Factors can be sorted within each category in two ways.

  1. The first is by simply clicking the mouse on top of the coloured rectangles underneath the heading. For example in Figure 2 samples are sorted on High level age from seedling (red), vegetative (blue) to reproductive (green). If the user clicks on any of the coloured rectangles in the High level tissue category, then the graph is automatically reorganised based on this factor. In this case it includes four categories as defined by the user in the metadata and the bar graphs on the right hand side change colour according to the latest factor used for sorting. The previous factor used (in this case high level age) remains as a secondary sorting factor (Figure 3). Figure 4: Example of new sorting of data based on clicking of rectangles within “high level tissue”. Figure 4: Example of new sorting of data based on clicking of rectangles within “high level tissue”.
  2. Alternatively, the user can define the exact order of factors within the browser interface. To do so the filter option (point 11 above) can be used. By clicking on the double arrow button the user opens a pop-up window which shows the levels within the factor.
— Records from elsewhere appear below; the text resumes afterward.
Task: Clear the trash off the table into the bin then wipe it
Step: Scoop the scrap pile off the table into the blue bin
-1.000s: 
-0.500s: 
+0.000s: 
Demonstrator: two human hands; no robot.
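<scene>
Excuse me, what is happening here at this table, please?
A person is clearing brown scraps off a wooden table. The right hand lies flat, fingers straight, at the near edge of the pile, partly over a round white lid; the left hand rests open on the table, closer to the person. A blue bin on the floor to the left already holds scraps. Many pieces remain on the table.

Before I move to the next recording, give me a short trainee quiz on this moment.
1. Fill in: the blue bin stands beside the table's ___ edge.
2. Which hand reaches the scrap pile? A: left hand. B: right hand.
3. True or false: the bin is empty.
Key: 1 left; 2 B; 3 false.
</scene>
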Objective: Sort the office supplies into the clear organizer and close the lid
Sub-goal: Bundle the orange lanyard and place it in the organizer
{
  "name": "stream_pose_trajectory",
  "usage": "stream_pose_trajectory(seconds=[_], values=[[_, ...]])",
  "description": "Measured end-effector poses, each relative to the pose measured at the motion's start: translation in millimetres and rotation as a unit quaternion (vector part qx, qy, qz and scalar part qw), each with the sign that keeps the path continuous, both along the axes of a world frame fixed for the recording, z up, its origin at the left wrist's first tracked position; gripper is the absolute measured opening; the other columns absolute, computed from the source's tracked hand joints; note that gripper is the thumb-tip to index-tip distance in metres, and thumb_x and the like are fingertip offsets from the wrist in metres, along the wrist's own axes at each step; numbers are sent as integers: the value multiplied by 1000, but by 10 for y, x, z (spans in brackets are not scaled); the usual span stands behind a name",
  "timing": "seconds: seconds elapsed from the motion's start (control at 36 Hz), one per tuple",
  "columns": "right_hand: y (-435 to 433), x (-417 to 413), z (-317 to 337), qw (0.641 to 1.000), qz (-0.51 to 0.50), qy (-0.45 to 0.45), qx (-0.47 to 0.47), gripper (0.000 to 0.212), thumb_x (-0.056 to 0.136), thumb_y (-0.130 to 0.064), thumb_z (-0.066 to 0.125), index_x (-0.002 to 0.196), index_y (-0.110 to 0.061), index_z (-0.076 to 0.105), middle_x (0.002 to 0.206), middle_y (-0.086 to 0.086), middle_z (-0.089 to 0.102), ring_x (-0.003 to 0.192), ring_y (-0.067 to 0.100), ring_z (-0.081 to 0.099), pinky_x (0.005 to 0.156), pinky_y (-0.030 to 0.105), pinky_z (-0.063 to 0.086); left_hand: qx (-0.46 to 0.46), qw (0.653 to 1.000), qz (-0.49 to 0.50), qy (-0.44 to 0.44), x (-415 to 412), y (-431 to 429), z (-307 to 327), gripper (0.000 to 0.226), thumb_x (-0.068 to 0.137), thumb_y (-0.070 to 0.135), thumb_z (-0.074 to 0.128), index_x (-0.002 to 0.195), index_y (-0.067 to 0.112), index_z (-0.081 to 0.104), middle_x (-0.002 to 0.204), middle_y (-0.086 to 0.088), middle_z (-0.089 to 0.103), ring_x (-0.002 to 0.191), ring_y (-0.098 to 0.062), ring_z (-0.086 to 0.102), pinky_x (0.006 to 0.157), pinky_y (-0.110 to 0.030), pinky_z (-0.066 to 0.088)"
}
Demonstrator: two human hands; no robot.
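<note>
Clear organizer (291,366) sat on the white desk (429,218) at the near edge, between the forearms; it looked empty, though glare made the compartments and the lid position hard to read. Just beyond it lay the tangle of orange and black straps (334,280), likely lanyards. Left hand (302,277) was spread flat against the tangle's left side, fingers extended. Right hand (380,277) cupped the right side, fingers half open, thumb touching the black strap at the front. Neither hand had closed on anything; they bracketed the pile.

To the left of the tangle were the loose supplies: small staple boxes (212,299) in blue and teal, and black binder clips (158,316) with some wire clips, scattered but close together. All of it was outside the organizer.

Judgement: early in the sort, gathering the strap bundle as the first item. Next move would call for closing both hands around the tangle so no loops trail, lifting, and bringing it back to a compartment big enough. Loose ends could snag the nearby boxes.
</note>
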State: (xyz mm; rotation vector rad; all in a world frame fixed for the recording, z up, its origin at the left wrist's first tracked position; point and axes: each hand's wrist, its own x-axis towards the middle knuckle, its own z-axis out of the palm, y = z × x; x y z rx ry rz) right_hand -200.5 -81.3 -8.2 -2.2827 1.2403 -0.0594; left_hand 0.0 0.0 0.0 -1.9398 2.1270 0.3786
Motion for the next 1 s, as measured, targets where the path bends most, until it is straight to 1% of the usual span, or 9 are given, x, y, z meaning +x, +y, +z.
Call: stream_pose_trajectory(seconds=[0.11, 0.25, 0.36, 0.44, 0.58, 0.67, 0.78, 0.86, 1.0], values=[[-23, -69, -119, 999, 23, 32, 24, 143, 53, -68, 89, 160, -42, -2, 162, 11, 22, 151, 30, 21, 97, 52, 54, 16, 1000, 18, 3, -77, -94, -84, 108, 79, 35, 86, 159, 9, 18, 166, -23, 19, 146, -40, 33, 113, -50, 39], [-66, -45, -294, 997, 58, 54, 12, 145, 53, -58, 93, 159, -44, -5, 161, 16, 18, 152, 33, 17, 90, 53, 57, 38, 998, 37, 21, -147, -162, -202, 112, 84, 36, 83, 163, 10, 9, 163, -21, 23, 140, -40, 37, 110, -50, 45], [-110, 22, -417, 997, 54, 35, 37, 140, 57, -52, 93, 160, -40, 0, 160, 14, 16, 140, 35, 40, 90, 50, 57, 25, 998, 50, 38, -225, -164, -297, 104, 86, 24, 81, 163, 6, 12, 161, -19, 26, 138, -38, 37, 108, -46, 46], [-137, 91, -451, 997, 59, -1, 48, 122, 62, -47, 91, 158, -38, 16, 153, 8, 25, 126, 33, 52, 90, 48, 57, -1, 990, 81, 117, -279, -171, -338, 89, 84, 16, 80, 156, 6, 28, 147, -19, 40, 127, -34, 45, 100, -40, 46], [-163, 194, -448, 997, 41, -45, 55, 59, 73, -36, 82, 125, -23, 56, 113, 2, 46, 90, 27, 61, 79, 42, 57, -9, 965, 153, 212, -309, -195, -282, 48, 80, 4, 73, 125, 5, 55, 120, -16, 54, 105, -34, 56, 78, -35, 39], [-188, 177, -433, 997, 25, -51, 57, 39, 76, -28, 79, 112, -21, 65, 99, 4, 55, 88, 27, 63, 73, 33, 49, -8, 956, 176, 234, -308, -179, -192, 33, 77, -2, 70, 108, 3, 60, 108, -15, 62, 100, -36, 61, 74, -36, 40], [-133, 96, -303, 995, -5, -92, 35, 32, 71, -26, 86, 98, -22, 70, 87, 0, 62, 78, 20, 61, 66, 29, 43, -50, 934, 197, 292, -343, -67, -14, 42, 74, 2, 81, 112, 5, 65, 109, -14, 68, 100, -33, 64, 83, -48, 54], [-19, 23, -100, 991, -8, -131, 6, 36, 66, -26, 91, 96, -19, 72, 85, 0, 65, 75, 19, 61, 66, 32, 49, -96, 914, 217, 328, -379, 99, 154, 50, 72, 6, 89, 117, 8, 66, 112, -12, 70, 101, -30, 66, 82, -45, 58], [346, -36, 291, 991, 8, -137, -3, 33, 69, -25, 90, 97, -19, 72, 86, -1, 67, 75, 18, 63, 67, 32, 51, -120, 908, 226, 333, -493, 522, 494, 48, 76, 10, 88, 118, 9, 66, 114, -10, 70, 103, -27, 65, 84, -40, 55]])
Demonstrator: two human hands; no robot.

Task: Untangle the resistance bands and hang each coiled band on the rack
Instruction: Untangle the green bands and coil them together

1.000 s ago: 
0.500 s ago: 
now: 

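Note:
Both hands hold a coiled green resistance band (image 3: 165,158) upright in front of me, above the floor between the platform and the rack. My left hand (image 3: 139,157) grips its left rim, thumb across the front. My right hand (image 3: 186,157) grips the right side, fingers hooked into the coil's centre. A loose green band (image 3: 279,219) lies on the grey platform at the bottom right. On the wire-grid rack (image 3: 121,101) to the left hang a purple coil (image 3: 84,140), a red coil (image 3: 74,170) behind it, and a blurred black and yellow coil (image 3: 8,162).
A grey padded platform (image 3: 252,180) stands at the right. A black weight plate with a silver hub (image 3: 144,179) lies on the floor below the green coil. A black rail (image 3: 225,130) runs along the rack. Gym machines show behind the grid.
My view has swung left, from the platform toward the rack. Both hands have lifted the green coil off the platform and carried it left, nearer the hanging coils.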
In this example by pressing the double-arrow underneath high level tissue a pop-up with four levels appears based on the order as determined in the user defined metadata (spike, grain, leaves/shoots, roots). To rearrange this, the user can simply click, hold and drag the level to the desired position. This will automatically re-arrange the data based on the new order and the corresponding graph and legends will follow suit. The bottom panel of Figure 5 shows a new order of roots, leaves/shoots, spike and grain. Figure 5: Example of sorting of data based on new user defined order within the filter pop-up window. Figure 5: Example of sorting of data based on new user defined order within the filter pop-up window.

Filtering

In cases it may be required to remove certain samples from the visualisation. Note that displaying or hiding a category (point 12 above) does not remove the underlying data from the visualisation: this just simply groups the data within the selected category. Therefore to remove samples from the visualisation the user can open the filter pop-up as described for the Sorting option. Individual levels within the category can then be removed by using the “check-box” on the left hand side of the level name. By de-selecting a given level (in the example for Figure 6 we have deselected leaves/shoots and spike), samples defined as such will be removed from the analysis and will not be shown in the bar graphs. In Figure 6 now only two levels remain (roots and grains) and hence the bar graphs only show these two levels. Notice that the numbers of samples which comprise each bar graph are the same as those on Figure 5. The pop-up window also includes an all and none option to rapidly select/deselect individual samples. The filtering option can be used on any factor: for example to remove a complete study from the analysis the easiest way is to select the study filtering pop-up on the far left and deselect the study in question.

Figure 6: Example of filtering data based on user defined selection within the filter pop-up window. Figure 6: Example of filtering data based on user defined selection within the filter pop-up window.